## Given information:
[Start of section]

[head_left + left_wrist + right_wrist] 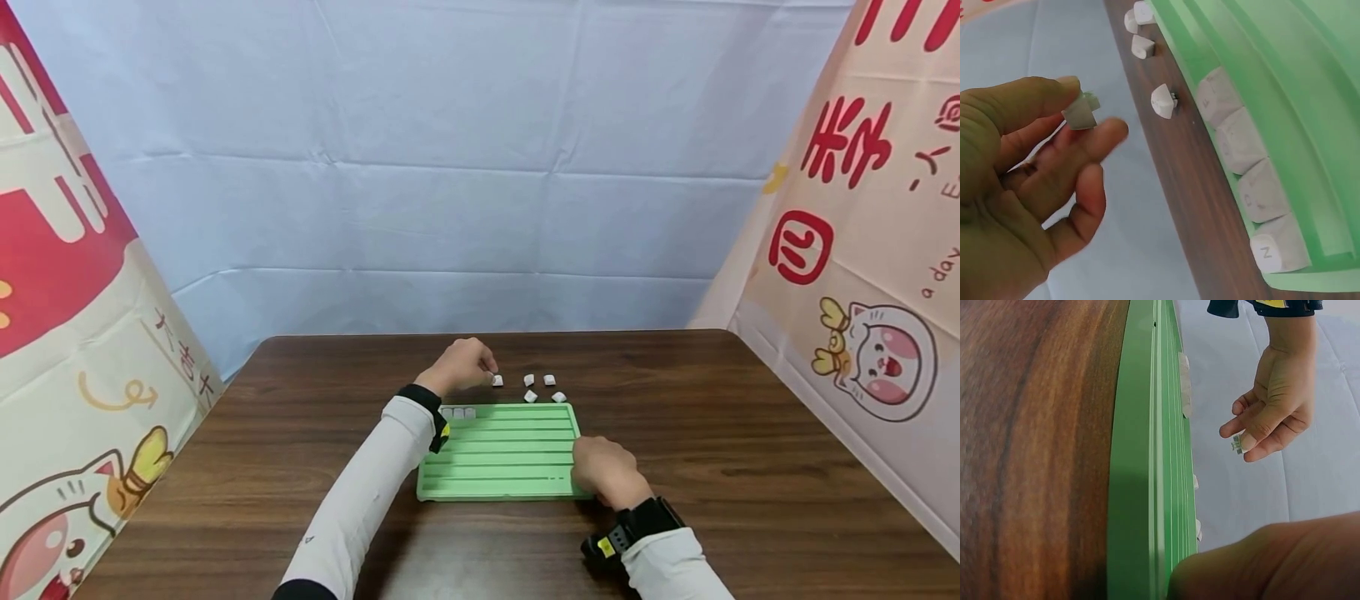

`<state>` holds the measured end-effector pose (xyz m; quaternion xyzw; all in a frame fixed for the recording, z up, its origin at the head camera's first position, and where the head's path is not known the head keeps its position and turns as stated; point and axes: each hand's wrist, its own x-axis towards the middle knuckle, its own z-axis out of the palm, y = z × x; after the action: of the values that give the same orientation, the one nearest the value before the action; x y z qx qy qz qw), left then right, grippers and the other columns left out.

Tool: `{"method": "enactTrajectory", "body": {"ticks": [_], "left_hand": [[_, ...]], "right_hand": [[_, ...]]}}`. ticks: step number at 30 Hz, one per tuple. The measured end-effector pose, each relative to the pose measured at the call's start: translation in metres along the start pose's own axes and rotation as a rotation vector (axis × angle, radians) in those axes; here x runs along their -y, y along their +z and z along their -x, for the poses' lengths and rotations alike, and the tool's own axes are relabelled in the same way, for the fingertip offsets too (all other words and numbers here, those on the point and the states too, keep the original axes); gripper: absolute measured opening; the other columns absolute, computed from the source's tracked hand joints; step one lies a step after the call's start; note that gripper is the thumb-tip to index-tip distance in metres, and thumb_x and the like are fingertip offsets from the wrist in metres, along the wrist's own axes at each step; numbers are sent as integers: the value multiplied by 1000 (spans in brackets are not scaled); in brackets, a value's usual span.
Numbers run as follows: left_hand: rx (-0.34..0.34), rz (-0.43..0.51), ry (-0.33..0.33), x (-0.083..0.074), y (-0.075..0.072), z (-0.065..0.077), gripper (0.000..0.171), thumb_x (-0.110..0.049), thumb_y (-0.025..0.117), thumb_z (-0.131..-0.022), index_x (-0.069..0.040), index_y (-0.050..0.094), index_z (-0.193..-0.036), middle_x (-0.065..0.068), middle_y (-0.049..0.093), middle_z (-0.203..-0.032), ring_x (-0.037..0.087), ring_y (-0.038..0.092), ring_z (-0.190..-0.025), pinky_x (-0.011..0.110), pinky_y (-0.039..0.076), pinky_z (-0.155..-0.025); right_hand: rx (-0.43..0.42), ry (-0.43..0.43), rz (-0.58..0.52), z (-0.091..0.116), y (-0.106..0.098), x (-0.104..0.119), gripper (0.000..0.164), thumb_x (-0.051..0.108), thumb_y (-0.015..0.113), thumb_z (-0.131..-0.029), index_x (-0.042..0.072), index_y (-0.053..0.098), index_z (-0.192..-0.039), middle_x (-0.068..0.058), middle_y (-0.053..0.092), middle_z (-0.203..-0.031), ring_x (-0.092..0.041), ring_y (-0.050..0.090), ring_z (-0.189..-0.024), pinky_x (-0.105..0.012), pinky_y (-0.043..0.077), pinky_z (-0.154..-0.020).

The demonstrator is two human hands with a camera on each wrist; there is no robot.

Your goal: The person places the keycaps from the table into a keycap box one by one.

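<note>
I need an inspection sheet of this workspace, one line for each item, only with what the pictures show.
Surface: dark wood-grain table.
Job's things: green tray with a row of four white keycaps in one groove; several loose keycaps on the table beyond its far edge.
Clutter: nothing seen.
Hands: left hand pinches one keycap between thumb and finger; right hand is at the tray's right edge, its fingers mostly hidden. Both wrists wear black bands.
Cables: nothing seen.
Surroundings: pale blue cloth behind the table; printed banners on both sides.
</note>
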<state>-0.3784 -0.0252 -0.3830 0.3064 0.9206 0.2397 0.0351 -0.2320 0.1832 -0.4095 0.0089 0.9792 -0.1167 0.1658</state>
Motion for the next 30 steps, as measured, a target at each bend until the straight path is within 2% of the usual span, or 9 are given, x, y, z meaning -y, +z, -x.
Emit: {"method": "enactTrajectory", "body": {"ticks": [6,12,17,21,30], "left_hand": [[6,65,58,5,4,3,11,-4,65,-86,0,71,-94,1,63,-83,14,56,-73,29,48,-66],[-28,123,83,10,8,5,11,-5,73,-80,-3,72,-91,-2,62,-80,13,54,-71,27,46,-62],[-58,191,64,14,10,8,15,-5,75,-79,-2,72,-93,5,64,-87,15,55,-77,29,47,-66],[-48,243,36,17,12,10,22,-5,75,-78,-2,70,-99,10,65,-95,15,57,-81,30,48,-70],[-23,286,20,21,12,13,21,-1,74,-77,-3,71,-98,1,65,-89,14,60,-78,29,49,-67]], "right_hand": [[-3,-4,-2,0,0,-1,21,-1,50,-90,6,56,-71,-12,47,-60,-17,39,-41,-27,30,-39],[-6,-4,-4,-1,0,-1,20,-1,50,-90,5,56,-71,-12,49,-61,-18,41,-41,-26,31,-39],[-5,2,3,-1,0,0,19,0,50,-90,5,56,-73,-12,49,-61,-18,42,-42,-26,31,-39],[-2,11,6,-2,0,1,18,0,50,-90,5,56,-73,-13,50,-62,-18,43,-42,-27,32,-39],[-12,18,8,-2,0,2,19,0,50,-89,5,56,-72,-13,51,-63,-19,45,-43,-26,33,-38]]}}
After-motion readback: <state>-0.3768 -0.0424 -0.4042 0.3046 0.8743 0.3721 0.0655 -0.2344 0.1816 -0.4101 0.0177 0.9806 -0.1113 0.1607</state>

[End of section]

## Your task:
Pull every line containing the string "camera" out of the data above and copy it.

## Expected output:
`<state>` holds the measured end-effector pose (xyz m; quaternion xyzw; all in a frame fixed for the recording, z up, its origin at the head camera's first position, and where the head's path is not known the head keeps its position and turns as stated; point and axes: each hand's wrist, its own x-axis towards the middle knuckle, its own z-axis out of the palm, y = z × x; after the action: of the values that give the same orientation, the one nearest the value before the action; x y z qx qy qz qw), left then right, grippers and the other columns left out.
The demonstrator is two human hands with a camera on each wrist; there is no robot.

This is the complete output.